Ein Nebensatz eines Beitrags über das Coswiger Heimatmuseum machte auf diese Poliklinik aufmerksam. Konkret ging es um einen Ausblick auf eine geplante Ausstellung über den nahezu vergessenen Künstler und Amateurfotografen Otto Erhardt. Und was hat das mit der Poliklinik zu tun?
Nach der Wende befanden sich Teile des Archivs der Karrasburg Museum Coswig, darunter Fotografien von Otto Erhardt, in der örtlichen Poliklinik. Sprechstundenschwester hat nachgefragt.
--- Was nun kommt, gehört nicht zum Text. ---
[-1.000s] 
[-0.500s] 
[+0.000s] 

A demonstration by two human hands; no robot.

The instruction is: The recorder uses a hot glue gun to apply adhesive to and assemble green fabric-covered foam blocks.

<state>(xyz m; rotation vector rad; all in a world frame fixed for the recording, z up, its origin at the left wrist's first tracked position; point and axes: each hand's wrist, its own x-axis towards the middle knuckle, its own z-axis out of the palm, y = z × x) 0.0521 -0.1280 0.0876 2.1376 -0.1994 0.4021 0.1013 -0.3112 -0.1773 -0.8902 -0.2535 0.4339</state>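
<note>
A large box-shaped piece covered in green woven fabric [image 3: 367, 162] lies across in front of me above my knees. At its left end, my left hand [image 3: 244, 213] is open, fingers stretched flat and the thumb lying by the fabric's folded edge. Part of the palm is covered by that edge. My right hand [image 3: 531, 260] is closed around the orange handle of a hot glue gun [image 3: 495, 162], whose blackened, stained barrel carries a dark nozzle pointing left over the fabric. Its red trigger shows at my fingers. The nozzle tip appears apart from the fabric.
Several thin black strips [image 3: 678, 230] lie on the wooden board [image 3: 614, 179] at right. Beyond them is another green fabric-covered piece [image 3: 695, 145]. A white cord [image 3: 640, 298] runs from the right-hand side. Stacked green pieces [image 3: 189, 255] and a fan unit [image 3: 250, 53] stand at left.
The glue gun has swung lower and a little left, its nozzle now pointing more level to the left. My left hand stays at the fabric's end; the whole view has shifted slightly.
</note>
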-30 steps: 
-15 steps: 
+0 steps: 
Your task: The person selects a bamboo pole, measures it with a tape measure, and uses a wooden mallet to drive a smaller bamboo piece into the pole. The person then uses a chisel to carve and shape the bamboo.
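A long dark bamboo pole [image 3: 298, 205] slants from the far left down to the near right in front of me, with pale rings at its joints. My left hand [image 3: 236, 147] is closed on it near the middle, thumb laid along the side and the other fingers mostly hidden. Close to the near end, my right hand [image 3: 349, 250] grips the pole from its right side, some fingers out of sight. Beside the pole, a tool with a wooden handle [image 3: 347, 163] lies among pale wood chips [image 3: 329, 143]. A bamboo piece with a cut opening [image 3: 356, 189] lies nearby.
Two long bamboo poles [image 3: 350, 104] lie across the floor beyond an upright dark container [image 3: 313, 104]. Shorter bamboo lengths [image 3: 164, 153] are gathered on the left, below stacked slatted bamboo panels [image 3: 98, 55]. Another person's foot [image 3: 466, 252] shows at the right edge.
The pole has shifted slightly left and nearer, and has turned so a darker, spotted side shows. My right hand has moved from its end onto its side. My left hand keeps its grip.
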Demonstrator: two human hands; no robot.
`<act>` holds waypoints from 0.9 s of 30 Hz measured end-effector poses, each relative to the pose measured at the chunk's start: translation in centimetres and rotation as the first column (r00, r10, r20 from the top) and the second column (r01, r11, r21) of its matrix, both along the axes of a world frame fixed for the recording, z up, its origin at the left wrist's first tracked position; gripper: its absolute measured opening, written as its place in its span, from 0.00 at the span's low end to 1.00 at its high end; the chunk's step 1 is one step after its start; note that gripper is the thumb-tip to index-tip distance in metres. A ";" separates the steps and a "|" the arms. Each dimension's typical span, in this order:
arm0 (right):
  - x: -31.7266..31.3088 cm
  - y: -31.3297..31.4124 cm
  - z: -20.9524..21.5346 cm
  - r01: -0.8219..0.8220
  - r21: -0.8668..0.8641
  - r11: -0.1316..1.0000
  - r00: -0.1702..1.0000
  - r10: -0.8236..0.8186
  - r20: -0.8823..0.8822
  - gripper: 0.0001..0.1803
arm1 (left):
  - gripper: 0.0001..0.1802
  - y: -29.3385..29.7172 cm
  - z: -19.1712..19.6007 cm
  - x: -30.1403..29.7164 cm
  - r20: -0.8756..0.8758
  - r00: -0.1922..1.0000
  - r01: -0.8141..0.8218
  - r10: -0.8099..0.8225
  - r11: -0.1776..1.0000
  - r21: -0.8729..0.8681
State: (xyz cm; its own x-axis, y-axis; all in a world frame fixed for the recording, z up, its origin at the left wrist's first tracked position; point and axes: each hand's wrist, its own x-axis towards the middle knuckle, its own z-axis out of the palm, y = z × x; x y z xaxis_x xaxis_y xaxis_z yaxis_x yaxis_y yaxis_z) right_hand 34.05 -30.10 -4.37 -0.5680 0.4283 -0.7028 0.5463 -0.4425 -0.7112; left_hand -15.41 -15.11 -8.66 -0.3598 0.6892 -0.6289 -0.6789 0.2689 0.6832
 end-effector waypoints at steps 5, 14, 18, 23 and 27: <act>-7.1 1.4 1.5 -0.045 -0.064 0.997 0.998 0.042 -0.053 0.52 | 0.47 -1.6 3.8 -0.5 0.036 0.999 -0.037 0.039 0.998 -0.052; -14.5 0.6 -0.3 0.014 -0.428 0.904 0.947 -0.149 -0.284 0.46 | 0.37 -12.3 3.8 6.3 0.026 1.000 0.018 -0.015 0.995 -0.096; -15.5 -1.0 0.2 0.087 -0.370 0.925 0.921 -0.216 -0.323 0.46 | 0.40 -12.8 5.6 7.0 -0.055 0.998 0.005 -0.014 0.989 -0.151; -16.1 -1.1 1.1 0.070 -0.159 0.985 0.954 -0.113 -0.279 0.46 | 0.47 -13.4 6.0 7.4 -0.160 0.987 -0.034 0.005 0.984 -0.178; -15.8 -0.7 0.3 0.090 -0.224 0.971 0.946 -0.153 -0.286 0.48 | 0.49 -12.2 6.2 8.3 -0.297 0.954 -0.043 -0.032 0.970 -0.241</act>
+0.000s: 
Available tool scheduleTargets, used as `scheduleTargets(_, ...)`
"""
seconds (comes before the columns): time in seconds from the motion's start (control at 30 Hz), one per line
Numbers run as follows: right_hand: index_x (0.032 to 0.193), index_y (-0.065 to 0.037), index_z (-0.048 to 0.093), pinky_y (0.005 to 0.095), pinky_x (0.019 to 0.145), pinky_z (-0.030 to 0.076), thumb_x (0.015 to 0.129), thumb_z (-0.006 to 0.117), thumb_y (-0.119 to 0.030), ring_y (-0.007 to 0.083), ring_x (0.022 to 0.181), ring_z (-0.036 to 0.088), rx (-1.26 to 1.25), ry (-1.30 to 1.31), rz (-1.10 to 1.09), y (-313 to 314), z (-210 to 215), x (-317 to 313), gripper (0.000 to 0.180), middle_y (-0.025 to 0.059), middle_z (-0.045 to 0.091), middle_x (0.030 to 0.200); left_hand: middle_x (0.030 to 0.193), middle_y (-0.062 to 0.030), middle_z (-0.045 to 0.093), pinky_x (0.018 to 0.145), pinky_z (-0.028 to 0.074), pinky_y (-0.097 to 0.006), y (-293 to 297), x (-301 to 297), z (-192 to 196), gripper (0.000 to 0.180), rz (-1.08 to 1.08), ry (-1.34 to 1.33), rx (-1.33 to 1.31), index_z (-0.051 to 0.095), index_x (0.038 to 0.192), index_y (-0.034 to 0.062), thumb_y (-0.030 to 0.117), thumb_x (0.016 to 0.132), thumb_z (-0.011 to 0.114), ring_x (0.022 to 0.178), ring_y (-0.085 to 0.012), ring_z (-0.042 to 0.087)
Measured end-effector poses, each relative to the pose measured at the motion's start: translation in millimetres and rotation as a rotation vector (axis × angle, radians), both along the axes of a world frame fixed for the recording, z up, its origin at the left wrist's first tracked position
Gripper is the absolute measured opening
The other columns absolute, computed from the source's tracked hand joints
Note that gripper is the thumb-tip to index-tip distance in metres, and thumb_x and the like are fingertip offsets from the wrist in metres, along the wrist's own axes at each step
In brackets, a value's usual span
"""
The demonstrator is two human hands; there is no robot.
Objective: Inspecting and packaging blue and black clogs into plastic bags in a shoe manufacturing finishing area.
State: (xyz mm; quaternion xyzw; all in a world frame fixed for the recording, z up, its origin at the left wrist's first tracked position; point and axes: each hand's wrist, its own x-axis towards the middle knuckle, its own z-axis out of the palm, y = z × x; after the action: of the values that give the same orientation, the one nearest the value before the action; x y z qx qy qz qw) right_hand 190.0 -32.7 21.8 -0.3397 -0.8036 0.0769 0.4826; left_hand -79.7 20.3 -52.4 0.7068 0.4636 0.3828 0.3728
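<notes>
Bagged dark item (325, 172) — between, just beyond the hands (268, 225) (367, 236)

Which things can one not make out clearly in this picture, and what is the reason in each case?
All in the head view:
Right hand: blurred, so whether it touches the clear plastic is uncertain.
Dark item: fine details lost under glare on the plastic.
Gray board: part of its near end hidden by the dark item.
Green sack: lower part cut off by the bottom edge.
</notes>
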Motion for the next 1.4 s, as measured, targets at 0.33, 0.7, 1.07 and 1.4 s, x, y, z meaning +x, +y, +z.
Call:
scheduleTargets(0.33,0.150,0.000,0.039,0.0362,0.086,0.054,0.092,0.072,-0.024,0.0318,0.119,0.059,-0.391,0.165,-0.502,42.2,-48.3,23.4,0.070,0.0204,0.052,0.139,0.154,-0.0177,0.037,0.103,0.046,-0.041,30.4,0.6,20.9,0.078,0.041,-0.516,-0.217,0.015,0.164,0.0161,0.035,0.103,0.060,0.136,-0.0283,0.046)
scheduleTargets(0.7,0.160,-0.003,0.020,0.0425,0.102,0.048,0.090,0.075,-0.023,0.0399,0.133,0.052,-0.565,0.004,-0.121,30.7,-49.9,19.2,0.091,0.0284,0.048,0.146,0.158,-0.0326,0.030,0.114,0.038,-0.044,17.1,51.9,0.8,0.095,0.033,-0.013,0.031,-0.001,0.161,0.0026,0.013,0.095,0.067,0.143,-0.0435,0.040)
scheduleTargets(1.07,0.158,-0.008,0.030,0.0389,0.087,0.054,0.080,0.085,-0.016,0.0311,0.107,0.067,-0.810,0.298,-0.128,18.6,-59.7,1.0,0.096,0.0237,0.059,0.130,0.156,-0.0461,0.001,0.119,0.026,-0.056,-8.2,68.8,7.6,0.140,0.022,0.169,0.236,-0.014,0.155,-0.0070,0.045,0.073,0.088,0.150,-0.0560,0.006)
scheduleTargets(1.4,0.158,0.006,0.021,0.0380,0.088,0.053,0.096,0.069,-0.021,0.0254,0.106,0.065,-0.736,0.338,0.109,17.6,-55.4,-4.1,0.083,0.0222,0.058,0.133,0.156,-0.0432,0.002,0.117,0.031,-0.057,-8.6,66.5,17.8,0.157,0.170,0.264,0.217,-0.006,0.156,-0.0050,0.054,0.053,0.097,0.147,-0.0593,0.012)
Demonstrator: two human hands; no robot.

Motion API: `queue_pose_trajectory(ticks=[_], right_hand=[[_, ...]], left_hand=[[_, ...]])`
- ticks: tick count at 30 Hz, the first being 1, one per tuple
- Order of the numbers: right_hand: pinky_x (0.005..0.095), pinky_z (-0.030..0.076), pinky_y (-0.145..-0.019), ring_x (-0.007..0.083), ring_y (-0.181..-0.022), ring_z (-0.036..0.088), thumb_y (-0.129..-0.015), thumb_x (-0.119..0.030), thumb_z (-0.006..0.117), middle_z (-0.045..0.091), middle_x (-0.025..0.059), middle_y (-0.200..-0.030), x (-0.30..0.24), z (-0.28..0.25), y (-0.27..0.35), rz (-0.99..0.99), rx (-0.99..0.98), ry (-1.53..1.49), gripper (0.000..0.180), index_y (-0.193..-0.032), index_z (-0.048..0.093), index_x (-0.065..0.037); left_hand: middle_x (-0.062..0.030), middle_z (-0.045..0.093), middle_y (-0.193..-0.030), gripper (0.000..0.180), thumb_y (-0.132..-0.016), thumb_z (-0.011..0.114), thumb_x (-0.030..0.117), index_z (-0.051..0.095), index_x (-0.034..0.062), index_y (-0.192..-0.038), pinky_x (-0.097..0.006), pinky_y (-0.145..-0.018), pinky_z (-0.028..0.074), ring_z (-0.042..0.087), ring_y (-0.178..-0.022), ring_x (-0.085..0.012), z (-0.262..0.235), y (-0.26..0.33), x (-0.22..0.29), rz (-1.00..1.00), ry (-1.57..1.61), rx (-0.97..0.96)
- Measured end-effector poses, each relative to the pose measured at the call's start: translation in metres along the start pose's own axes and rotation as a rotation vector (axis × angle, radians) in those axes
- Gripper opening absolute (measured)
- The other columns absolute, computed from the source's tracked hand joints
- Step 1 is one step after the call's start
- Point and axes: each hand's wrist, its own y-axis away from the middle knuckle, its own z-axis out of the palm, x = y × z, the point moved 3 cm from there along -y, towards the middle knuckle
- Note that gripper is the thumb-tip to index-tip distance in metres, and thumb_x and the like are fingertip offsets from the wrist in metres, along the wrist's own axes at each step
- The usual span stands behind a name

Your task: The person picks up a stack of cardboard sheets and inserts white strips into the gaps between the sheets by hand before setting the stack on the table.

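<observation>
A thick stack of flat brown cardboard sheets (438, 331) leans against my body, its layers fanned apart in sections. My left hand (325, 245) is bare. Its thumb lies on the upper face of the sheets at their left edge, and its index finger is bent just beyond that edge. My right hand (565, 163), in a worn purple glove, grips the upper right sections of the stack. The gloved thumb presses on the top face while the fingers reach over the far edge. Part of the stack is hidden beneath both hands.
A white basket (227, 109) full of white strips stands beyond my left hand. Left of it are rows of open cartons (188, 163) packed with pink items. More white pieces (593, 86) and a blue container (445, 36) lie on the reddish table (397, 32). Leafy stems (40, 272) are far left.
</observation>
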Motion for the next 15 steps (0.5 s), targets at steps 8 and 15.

Poliklinik, Ärztehaus, Archiv, Verwaltung, Tanzkeller

Poliklinik Coswig (bei Dresden) im März 1984. Fotosammlung Karrasburg Museum Coswig
Anne Zabel, wissenschaftliche Mitarbeiterin, antwortete:
„Die im Artikel erwähnte Poliklinik wurde 1983 eingeweiht und befand sich im Neubau-Wohngebiet auf der Radebeuler Straße 9 in 8250 Coswig (heute 01640 Coswig). Nach der Wende 1989/90 wurde das Gebäude noch teilweise als Ärztehaus weiter genutzt. Aber auch die Sammlung des damaligen Coswiger Heimatmuseums war für einige Jahre in den Kellerräumen der ehemaligen Poliklinik untergebracht. Heute wird das Gebäude unterschiedlich genutzt. So befinden sich dort unter anderem die WBV Wohnbau- und Verwaltungs-GmbH Coswig, einige Arztpraxen sowie der arriba-Tanz & Fitnesskeller.“
In der Sammlung des Coswiger Heimatmuseums finden sich einige wenige Gegenstände aus dem DDR-Gesundheitswesen wie Pflaster, Verbände, Fieberthermometer sowie eine Babywaage der Mütterberatungsstelle in Brockwitz.
Zurück zum Fotopionier
Anlässlich des 30-jährigen Jubiläums der Karrasburg eröffnet Ende August 2026 die Sonderausstellung „Ins Licht gerückt“. Schon die erste Sonderausstellung des Coswiger Heimatmuseum 1996 war dem international anerkannten Amateurfotografen Otto Ehrhardt (1869-1942) gewidmet. Ein Jahr zuvor hatte das Dresdner Kupferstich-Kabinett eine größere Auswahl seiner Fotografien präsentiert. In der Ankündigung heißt es:
„In Hainichen geboren, war Otto Ehrhardt seit 1893 als Lehrer in Coswig tätig, zeitweise auch als Schulleiter. Neben Beruf und Familie fand er noch Zeit für seine Leidenschaft, der “Liebhaberphotographie”. Er hielt sowohl Coswiger Stadtansichten und einfühlsame Porträts fest, wie auch romantisch geprägte Landschaften und historische Gebäude der Umgebung. Bis heute vermitteln diese Arbeiten einen gewissen Zauber der Vergangenheit und im Besonderen das künstlerisch geschulte Auge des Fotografen.“
Die Ausstellung „Ins Licht gerückt“ wird am Freitag, dem 28. August 19 Uhr, in der Karrasburg eröffnet. Sie läuft bis 15. November 2026. Das Museum befindet sich in der Karrasstraße 4 in Coswig (bei Dresden). Vom S-Bahnhof aus läuft man etwa sieben Minuten. Der Bus 405 verkehrt vom Bahnhof Coswig alle zwei Stunden bis zur Haltestelle: Coswig Zentrum/Börse, von dort sind noch 150 Meter zu Fuß zurückzulegen.